### ACTION ITEM
Could you write out the listing below again, exactly?

====== INFORMATION SUPPLIED ======

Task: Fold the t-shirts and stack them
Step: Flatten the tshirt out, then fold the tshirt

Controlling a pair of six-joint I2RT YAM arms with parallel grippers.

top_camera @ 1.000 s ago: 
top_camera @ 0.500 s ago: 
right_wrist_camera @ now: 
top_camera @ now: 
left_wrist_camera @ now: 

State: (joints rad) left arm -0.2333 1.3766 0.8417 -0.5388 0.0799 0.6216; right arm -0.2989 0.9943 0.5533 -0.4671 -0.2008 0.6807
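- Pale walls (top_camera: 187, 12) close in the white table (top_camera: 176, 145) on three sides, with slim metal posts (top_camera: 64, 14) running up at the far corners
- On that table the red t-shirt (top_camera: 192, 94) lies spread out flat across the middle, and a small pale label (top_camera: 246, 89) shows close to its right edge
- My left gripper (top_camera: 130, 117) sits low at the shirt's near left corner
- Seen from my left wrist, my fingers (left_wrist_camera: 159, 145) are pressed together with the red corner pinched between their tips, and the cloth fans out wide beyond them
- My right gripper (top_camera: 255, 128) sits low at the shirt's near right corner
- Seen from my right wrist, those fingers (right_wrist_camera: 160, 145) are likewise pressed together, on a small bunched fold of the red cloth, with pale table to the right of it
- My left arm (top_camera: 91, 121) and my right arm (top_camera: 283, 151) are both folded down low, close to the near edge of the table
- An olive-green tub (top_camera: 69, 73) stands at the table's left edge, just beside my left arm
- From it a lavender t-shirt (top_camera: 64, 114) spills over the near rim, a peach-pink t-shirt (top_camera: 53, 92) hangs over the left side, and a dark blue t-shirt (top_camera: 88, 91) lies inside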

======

### WRITTEN RESPONSE
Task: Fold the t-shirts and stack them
Step: Flatten the tshirt out, then fold the tshirt

Controlling a pair of six-joint I2RT YAM arms with parallel grippers.

top_camera @ 1.000 s ago: 
top_camera @ 0.500 s ago: 
right_wrist_camera @ now: 
top_camera @ now: 
left_wrist_camera @ now: 

State: (joints rad) left arm -0.2333 1.3766 0.8417 -0.5388 0.0799 0.6216; right arm -0.2989 0.9943 0.5533 -0.4671 -0.2008 0.6807
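- Pale walls (top_camera: 187, 12) close in the white table (top_camera: 176, 145) on three sides, with slim metal posts (top_camera: 64, 14) running up at the far corners
- On that table the red t-shirt (top_camera: 192, 94) lies spread out flat across the middle, and a small pale label (top_camera: 246, 89) shows close to its right edge
- My left gripper (top_camera: 130, 117) sits low at the shirt's near left corner
- Seen from my left wrist, my fingers (left_wrist_camera: 159, 145) are pressed together with the red corner pinched between their tips, and the cloth fans out wide beyond them
- My right gripper (top_camera: 255, 128) sits low at the shirt's near right corner
- Seen from my right wrist, those fingers (right_wrist_camera: 160, 145) are likewise pressed together, on a small bunched fold of the red cloth, with pale table to the right of it
- My left arm (top_camera: 91, 121) and my right arm (top_camera: 283, 151) are both folded down low, close to the near edge of the table
- An olive-green tub (top_camera: 69, 73) stands at the table's left edge, just beside my left arm
- From it a lavender t-shirt (top_camera: 64, 114) spills over the near rim, a peach-pink t-shirt (top_camera: 53, 92) hangs over the left side, and a dark blue t-shirt (top_camera: 88, 91) lies inside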

Output for this exercise is complete.